Re: [PATCH] Re: git-mailinfo '-u' argument should be default.

David Woodhouse <dwmw2@xxxxxxxxxxxxx> · Wed, 10 Jan 2007 07:49:04 +0800

On Tue, 2007-01-09 at 10:46 -0800, Junio C Hamano wrote:
> I do not think you would want to make '-n' in the third point
> sound so negative 

No, I really _do_ want that.

> and make people on projects that chose to use
> legacy encoding for whatever reasons feel _dirty_. 

... but not that, because it wasn't aimed at them.

>  If the natural language in project's log is limited and a legacy
> encoding is sufficient, and if all the participants agree on a
> legacy encoding to use...
(...for git's own purely internal storage format).

That's not the use case for the -n option. Their case is what the
i18n.commitencoding configuration option exists for.

Although having said that, I don't actually know _why_ we let them
override the default, since it's _internal_ to git.
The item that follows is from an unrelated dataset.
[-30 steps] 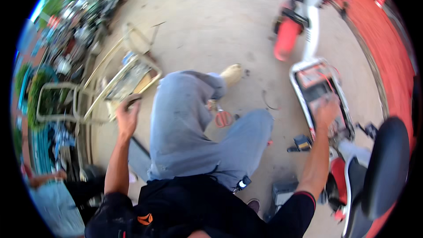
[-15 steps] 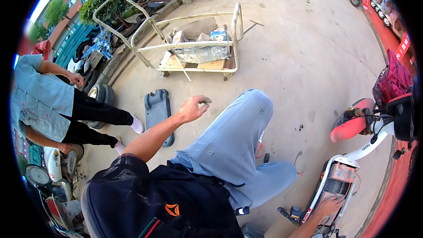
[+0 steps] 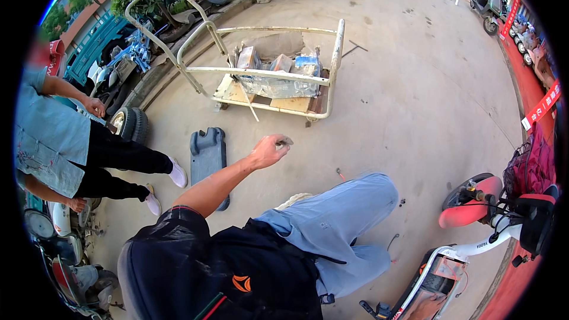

As long as git
itself is correctly doing the conversion on the way in and out, there's
no reason for them to care whether we use UTF-8, UCS-4, EBCDIC or some
other arbitrary encoding (as long as our encoding can represent anything
they choose to throw at us).

>  because tools other than git they need to
> use are more convenient with the legacy encoding rather than
> UTF-8,

That makes about as much sense to me as letting them configure git to
store objects uncompressed "because tools other than git are more
convenient without compression". 

If our choice of _internal_ storage affects their other tools, then
either they're doing something very strange like poking at git objects
directly, or there's a bug in the git tools.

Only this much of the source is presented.